I've been to Holland twice, and although the age of consent there is 16, the law just isn't enforced because the people there are so liberal about the subject. You can find adult magazines next to the childrens books. Why is it so liberal? The kids are educated, not just by schools, but by their parents as well. By the time they reach puberty, they know just as much about sex as their parents do.


----------



## Woody (Nov 16, 2003)

...


----------



## NightinGale (Oct 27, 2005)

*Re: re: age differences*



PGVan said:


> If she said ok, she was not raped, no matter what any lawbook says


I understand what you mean, and to me unwanted sex is rape and in her case, it was wrong wrong wrong and the people doing it to her knew it was wrong and in the end it was just wrong. I think if you read the book you'll see that it was rape.

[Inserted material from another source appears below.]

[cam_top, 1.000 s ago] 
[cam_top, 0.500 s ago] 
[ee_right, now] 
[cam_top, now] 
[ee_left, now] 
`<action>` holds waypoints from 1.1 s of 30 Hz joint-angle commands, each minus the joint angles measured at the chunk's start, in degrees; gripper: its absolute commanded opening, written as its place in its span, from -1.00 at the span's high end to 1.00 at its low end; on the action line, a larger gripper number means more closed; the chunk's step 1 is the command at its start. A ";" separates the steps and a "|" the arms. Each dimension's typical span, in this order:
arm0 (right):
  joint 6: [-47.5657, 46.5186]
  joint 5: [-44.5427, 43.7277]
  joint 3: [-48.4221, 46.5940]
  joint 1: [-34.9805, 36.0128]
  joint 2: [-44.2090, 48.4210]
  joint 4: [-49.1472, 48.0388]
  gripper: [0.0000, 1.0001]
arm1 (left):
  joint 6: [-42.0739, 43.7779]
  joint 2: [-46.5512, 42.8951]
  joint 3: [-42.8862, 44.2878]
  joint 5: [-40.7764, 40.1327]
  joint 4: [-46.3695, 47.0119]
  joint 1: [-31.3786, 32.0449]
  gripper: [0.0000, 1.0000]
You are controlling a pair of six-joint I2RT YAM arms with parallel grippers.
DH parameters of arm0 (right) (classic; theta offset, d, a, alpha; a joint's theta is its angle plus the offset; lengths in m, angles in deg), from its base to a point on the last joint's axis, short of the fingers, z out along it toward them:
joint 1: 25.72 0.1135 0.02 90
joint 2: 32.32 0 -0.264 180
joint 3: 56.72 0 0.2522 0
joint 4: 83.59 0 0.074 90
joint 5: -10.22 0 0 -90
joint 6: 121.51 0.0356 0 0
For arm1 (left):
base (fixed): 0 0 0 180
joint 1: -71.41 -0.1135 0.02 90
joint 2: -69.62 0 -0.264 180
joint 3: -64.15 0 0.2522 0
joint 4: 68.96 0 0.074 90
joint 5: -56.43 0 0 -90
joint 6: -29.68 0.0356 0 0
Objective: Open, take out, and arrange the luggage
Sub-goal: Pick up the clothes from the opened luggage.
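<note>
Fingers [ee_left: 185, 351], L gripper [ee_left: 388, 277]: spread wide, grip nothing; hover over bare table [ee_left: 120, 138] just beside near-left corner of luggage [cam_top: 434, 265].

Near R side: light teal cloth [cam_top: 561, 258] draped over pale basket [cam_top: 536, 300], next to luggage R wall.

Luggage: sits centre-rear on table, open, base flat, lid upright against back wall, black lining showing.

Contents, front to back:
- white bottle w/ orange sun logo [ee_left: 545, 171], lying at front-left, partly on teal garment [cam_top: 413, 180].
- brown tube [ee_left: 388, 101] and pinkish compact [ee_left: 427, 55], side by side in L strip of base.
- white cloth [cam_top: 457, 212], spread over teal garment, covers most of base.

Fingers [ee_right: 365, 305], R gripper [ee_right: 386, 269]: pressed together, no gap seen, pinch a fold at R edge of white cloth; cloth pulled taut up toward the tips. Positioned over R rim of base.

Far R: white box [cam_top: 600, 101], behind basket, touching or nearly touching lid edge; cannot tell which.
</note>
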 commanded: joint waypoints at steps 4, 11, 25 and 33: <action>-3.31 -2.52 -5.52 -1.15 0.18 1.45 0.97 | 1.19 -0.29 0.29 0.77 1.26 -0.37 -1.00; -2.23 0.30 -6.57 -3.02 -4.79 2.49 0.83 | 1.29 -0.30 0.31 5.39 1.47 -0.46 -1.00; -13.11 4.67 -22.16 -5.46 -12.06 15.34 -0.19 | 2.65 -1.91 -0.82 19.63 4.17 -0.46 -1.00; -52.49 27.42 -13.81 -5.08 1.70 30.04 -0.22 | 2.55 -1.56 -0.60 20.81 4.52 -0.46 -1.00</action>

And you're right, if this girl had a better sex-ed class (she went to catholic school) she would have known that it's OK to stick to your guns when your bf asks if three of his friends can have sex with you and that you don't have to do it! The poor girl didn't know, and I think part of that has to do with her age. At fifteen, you just don't know. It's so easy to cave into peer pressure that that's why laws are in place for things like Age of Consent. At seventeen, even with a catholic school education, maybe she would have. (this is a true story btw)


----------



## LostinReverie (Mar 18, 2007)

*Re: re: age differences*



NightinGale said:


> PGVan said:
> 
> 
> > If she said ok, she was not raped, no matter what any lawbook says
> ...


I completely agree. If a legal adult is seducing a 15 year old, it's wrong - law or no. I still maintain that if anyone over 20 hits on or asks out my little sister, they will no longer have any balls.


----------



## PGVan (May 22, 2004)

*Re: re: age differences*



NightinGale said:


> I understand what you mean, and to me unwanted sex is rape and in her case, it was wrong wrong wrong and the people doing it to her knew it was wrong and in the end it was just wrong. I think if you read the book you'll see that it was rape.
> 
> And you're right, if this girl had a better sex-ed class (she went to catholic school) she would have known that it's OK to stick to your guns when your bf asks if three of his friends can have sex with you and that you don't have to do it! The poor girl didn't know, and I think part of that has to do with her age. At fifteen, you just don't know. It's so easy to cave into peer pressure that that's why laws are in place for things like Age of Consent. At seventeen, even with a catholic school education, maybe she would have. (this is a true story btw)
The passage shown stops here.